Your objective: Check each line of the listing below for the string "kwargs", then copy every line that has it.
(Beginning of Material provided)
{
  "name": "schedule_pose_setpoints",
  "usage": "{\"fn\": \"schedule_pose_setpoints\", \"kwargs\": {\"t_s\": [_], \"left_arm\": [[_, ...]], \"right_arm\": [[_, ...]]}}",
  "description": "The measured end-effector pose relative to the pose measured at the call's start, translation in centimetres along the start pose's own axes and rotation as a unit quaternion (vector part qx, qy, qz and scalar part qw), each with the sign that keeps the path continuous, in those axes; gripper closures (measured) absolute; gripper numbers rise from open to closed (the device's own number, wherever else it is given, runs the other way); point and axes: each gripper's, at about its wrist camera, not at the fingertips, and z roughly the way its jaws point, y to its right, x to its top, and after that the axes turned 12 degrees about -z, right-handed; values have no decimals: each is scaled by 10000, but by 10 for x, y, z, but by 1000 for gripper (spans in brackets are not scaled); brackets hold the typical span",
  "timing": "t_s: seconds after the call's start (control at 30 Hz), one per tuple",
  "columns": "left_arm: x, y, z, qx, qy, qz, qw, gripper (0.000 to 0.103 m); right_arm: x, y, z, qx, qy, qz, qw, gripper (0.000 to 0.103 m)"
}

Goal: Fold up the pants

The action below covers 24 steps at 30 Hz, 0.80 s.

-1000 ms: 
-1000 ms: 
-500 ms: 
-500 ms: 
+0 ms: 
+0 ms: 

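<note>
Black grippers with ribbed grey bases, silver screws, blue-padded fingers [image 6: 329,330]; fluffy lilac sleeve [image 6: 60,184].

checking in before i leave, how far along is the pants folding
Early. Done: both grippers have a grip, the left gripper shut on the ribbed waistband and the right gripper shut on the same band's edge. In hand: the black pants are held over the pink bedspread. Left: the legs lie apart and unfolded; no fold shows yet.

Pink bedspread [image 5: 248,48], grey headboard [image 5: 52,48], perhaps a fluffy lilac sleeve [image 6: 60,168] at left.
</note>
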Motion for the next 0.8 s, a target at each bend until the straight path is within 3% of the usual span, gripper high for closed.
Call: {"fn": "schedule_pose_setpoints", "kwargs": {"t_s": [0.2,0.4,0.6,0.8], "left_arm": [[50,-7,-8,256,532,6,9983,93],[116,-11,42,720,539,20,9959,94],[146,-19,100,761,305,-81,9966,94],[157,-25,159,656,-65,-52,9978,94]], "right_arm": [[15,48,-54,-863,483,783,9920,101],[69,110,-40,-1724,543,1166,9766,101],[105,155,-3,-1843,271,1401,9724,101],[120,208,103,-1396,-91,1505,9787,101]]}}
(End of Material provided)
Exercise output:
  "usage": "{\"fn\": \"schedule_pose_setpoints\", \"kwargs\": {\"t_s\": [_], \"left_arm\": [[_, ...]], \"right_arm\": [[_, ...]]}}",
Call: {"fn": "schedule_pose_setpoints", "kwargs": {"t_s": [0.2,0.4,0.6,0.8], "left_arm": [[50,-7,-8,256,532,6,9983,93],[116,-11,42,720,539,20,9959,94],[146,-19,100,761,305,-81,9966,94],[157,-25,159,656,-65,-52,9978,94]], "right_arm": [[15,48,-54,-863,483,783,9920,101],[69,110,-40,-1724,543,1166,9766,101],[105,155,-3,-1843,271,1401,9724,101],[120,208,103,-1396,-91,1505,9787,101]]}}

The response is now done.